Gabeira prega desobediência civil contra lei eleitoral

Deputado do PV afirma em seu twitter que vai 'brigar feio pela liberdade na internet nas eleições'

estadao.com.br,

03 de setembro de 2009 | 16h23

Em protesto contra as novas regras para o uso da internet no processo eleitoral (tanto na propaganda como no apoio a candidatos), o deputado Fernando Gabeira (PV-RJ) pregou nesta quinta-feira, 3, em seu perfil no twitter, que a sociedade desobedeça a lei caso ela seja aprovada no Congresso.

 

"Vamos brigar feio pela liberdade na internet nas eleições. Na derrota, o caminho é a orientação do Thoreau para leis estúpidas: desobedeça", declarou Gabeira em seu perfil no microblog, citando o filósofo Henry David Thoreau, que criou o conceito de "desobediência civil". Para Thoreau, os cidadãos não devem se submeter a leis e determinações de um governo que ajam em malefício deste povo.

 

As propostas da nova lei eleitoral que fizeram com que Gabeira se manifestasse e prometesse uma "desobediência" são as que colocam a internet sob as mesmas regras que a televisão e rádio. As emissoras, tanto de rádio como de TV, são concessões públicas.

 

Assim, estes meios de comunicação não podem emitir opiniões sobre candidatos em eleições e devem dar o mesmo espaço para a cobertura da campanha de todos os políticos.
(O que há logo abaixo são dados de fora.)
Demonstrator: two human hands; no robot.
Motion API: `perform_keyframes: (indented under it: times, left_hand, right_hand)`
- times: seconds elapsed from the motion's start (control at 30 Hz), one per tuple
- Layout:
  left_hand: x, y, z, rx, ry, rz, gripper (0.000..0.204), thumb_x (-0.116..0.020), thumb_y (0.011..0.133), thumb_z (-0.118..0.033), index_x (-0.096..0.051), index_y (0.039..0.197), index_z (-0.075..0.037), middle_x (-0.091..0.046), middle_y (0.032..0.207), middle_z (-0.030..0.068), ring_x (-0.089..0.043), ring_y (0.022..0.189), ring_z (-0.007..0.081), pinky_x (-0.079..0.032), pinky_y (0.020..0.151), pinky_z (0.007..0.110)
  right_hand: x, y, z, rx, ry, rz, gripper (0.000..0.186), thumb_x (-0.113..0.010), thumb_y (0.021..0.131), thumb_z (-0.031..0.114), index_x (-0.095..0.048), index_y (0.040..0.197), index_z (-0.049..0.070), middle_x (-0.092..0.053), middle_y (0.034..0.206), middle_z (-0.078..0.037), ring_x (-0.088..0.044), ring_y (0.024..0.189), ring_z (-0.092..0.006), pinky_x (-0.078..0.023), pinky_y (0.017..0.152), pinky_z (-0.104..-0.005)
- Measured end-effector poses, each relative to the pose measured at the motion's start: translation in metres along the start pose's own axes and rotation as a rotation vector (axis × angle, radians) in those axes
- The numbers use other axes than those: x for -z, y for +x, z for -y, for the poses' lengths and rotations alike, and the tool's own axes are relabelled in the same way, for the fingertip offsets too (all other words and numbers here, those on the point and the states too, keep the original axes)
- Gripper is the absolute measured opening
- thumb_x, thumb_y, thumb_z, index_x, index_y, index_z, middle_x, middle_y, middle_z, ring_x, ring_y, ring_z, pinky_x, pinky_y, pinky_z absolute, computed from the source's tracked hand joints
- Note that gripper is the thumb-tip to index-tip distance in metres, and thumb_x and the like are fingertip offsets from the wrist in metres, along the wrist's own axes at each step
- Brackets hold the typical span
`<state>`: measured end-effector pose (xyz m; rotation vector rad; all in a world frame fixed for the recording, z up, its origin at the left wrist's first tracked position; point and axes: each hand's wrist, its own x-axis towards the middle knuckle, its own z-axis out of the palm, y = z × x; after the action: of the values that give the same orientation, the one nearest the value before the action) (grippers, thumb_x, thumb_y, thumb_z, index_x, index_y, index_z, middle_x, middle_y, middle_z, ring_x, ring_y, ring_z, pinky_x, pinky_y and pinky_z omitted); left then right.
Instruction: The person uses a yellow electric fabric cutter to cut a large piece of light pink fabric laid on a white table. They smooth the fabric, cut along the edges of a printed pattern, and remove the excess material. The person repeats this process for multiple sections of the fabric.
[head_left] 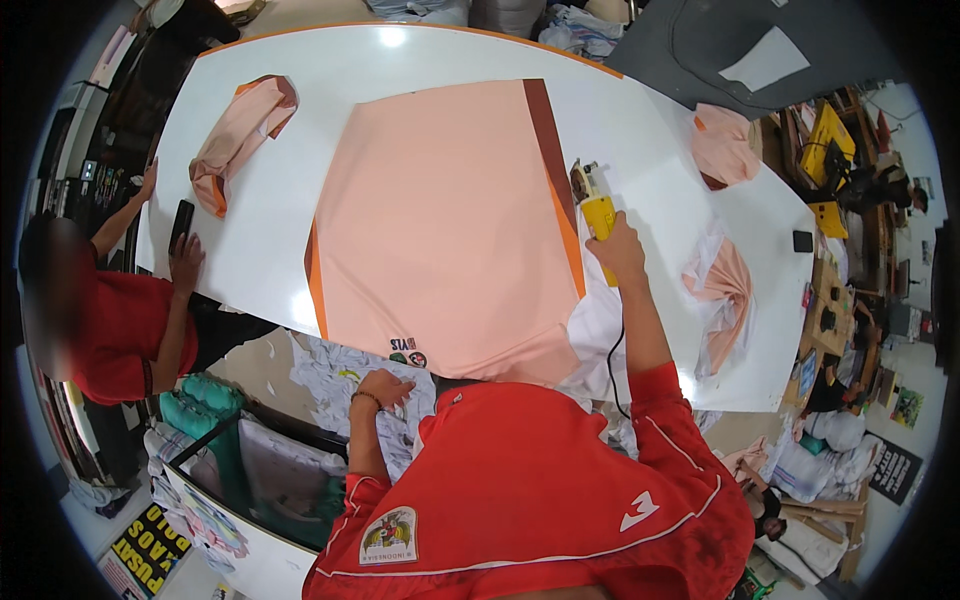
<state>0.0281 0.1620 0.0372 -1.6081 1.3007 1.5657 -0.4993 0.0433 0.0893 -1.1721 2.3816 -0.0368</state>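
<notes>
A large peach fabric panel [445,220] with brown and orange side strips lies spread on the white table [262,245], its near edge hanging toward my body. Small printed emblems show near that edge. My right hand [620,248] is closed around the yellow body of a handheld electric fabric cutter [598,214]. The cutter's round head is beside the panel's right border, and a black cord trails down from it. Just off the table's near edge, my left hand [383,388] hangs with its fingers apart, holding nothing that I can see.
Folded peach and orange cloth [243,140] lies at the table's far left. More peach pieces [724,148] lie on the right, near a black phone [803,241]. A person in red [130,330] leans on the left side. White scraps [335,390] and a cloth-filled bin [280,465] are below.
</notes>
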Motion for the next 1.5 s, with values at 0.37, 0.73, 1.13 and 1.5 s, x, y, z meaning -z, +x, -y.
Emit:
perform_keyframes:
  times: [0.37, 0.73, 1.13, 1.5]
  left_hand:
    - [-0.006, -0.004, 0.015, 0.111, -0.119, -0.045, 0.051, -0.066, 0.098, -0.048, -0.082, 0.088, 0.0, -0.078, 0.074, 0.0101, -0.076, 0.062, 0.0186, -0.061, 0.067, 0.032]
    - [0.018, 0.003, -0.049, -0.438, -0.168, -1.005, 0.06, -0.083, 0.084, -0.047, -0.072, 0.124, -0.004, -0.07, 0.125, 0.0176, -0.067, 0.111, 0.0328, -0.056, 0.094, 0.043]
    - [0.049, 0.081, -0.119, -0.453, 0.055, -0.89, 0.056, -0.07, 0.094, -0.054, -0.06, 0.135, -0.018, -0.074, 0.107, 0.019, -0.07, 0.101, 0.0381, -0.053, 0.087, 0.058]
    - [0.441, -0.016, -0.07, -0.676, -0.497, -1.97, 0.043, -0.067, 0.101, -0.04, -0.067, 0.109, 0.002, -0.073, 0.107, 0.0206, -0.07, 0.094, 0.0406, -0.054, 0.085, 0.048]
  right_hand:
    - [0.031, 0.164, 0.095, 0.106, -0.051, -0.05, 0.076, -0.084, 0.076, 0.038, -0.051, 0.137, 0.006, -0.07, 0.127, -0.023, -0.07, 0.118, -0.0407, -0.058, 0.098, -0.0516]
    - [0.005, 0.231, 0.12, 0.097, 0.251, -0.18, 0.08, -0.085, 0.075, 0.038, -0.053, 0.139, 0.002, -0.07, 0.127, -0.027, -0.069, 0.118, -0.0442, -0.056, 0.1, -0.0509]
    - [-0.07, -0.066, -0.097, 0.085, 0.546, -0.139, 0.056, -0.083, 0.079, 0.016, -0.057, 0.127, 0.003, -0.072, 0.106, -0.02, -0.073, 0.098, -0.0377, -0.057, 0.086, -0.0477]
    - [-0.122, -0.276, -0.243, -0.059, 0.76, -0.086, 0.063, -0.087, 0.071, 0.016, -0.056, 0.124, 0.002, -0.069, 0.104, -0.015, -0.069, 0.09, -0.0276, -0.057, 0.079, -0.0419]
Mesmo sendo um veículo de livre iniciativa, a internet deverá seguir as mesmas regras que o rádio e a TV.

 

As determinações estão em um projeto de lei aprovado na quarta-feira, 2, em reunião conjunta das comissões de Constituição e Justiça (CCJ) e Ciência e Tecnologia (CCT). Os relatores foram senadores Marco Maciel (DEM-PE) e Eduardo Azeredo (PSDB-MG).

 

Com a repercussão negativa, os senadores já prometeram alterar o projeto de lei, que deverá ser votado pelo plenário do Senado na terça-feira, 8.

 

O texto original determina que sites noticiosos não poderão apoiar candidatos, e os blogs atrelados a eles não poderão emitir opiniões sobre os políticos em campanha. Além disso, tais páginas virtuais terão que dar o mesmo espaço para todas as campanhas. Em debates realizados por estes sites, deverão ser convidados os candidatos cujos partidos tenham mais de dez deputados federais.

 

Estas regras não valem para revistas e jornais físicos (em papel). Porém, a internet se assemelhará em um aspecto aos meios impressos: poderá veicular anúncios pagos de candidatos à presidência. A propaganda não poderá ocupar mais do que um oitavo do espaço reservado ao conteúdo jornalístico. Rádios e televisões não podem colcoar em suas gardes propagandas pagas de políticos.   

 

Além da incitação à desobediência civil, Gabeira ironizou, também pelo twitter, a atitude dos senadores Maciel e Azeredo. "Deveriamos encarregar o Marco Maciel e o Eduardo Azeredo de controlarem a internet em seus gabinetes. Daria uma boa comédia", disse o deputado do PV, que logo emendou outra mensagem: "O Azeredo precisa de um filho piedoso que diga a ele: pai, não se meta com a internet, fique sossegado na sua pirâmide".

 

A proposta de lei que passará a regular as campanhas políticas seria votada nesta quarta-feira, 2, no Senado. Porém, Arthur Virgílio (PSDB-AM) pediu o adiamento da votação, alegando que primeiro deveria ser votada a medida provisória 462. José Sarney (PMDB-AP), presidente da Casa, acatou o pedido. Assim, está previsto para a próxima terça-feira, 8, a votação da reforma eleitoral.